Why metric cardinality keeps exploding and how to tame it

Observability

Oct

2025

Oct

2025

Metric cardinality is the silent amplifier in observability. Every distinct combination of a metric name and its labels produces a separate time series. When cardinality grows, memory usage rises, indexes bloat, ingestion pipelines stall, queries fan out across too many series, and SaaS bills climb. During incidents, the pain shows up as slow dashboards, missing data, and engineers flying blind.

This post explains the problem in depth and how to navigate it with policy and guardrails that work in both self-hosted stacks and SaaS. The specific examples use Prometheus and Datadog. The same ideas apply if you run VictoriaMetrics, M3, Grafana Cloud, or similar systems.

What metric cardinality actually means

Think of a metric as a template and labels as switches. Each unique setting of those switches becomes its own time series. If a request counter has labels for service, status_code, region, and endpoint, the number of series is roughly the product of the distinct values for each label. Add histograms and each bucket becomes another series per label set. Add exemplars or per-instance dimensions and the count multiplies again.

There is a difference between high cardinality and high churn. Cardinality counts how many unique series exist. Churn describes how fast new series are created and old ones disappear. Churn stresses write paths and compaction; cardinality stresses memory, index size, and query fanout. You can have low cardinality with high churn or the reverse, and both can hurt.

Why does the problem keep showing up

First, instrumentation is easy to get wrong. It is tempting to include user_id, session, request_id, raw URL paths, container IDs, or commit SHAs as labels. Each of those has either unbounded or near-unbounded value sets. One such label can turn a tidy counter into millions of series.

Second, modern platforms attach a lot of automatic metadata. Kubernetes, cloud providers, and service meshes inject tags for pods, nodes, zones, clusters, versions, and more. Those dimensions multiply with your app labels. What looks like three harmless labels can become hundreds of effective combinations once the platform adds its own fields.

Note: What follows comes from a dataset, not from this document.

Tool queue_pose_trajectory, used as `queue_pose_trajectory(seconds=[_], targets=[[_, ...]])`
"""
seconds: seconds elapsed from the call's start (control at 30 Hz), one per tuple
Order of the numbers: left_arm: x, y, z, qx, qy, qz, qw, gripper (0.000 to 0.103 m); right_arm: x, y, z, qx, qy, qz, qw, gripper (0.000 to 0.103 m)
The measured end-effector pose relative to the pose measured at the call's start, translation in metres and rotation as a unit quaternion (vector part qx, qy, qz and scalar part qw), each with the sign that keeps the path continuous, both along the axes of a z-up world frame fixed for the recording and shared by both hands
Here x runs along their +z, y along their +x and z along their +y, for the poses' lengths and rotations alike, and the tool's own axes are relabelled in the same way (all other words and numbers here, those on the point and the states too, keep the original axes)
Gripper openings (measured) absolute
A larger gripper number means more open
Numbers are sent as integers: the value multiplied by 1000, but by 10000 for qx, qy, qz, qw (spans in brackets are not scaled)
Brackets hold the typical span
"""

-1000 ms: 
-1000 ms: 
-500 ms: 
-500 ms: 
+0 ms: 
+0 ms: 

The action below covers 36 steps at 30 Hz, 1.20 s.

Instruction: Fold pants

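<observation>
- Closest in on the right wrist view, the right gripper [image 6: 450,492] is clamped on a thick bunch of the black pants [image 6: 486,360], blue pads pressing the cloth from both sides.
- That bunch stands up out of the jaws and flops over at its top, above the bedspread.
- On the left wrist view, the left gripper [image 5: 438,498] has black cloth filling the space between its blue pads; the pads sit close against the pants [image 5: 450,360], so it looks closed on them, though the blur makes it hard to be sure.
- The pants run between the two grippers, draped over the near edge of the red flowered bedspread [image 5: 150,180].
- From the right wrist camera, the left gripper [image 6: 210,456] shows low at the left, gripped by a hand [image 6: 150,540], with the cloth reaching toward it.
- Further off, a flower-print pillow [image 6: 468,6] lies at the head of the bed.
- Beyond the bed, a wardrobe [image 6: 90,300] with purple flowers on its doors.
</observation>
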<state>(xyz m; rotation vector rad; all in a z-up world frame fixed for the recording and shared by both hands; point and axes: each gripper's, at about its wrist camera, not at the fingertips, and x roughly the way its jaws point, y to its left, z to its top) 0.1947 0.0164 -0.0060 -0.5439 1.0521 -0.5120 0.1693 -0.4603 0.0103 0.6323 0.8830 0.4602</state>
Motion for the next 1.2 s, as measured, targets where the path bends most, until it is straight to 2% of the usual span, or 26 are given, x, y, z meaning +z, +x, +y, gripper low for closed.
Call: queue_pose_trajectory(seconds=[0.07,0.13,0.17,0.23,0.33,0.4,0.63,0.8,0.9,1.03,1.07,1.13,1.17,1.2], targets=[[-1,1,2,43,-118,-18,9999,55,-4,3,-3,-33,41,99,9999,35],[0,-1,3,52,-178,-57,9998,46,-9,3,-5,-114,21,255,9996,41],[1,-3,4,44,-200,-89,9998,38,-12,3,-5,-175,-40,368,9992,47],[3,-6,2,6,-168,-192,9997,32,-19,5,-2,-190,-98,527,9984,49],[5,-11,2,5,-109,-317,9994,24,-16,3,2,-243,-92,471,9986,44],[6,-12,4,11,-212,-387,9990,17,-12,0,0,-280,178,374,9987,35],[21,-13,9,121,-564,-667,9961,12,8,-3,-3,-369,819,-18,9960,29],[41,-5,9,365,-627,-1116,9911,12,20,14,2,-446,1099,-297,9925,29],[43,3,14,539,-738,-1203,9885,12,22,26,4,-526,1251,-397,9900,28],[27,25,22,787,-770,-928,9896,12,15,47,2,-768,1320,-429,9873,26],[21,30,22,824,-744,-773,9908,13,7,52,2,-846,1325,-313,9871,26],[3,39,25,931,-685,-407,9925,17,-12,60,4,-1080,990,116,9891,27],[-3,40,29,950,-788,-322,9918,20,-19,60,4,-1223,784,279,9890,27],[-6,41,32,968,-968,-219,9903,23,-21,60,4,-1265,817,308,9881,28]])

Third, histograms and high-cardinality dimensions interact badly. A latency histogram with ten buckets multiplied by five labels turns into fifty time series for one metric. If the label values are unbounded, you can end up creating new series every scrape.

Fourth, scale dynamics matter. Autoscaling, ephemeral jobs, and blue/green rollouts all create fresh label values. Even without unbounded labels, a large fleet can create a large cross product of values that repeats across regions and clusters. If you export per-instance metrics for a thousand pods and then add per-endpoint and per-status labels, the total can jump by orders of magnitude.

Finally, query patterns magnify the pain. The same label sprawl that inflates writes also forces the query engine to touch far more series. Time to first sample goes up, cache hit rates go down, and query concurrency limits get consumed by requests that fan out too widely. The worst part is that this usually reveals itself while you are firefighting, not when everything is quiet.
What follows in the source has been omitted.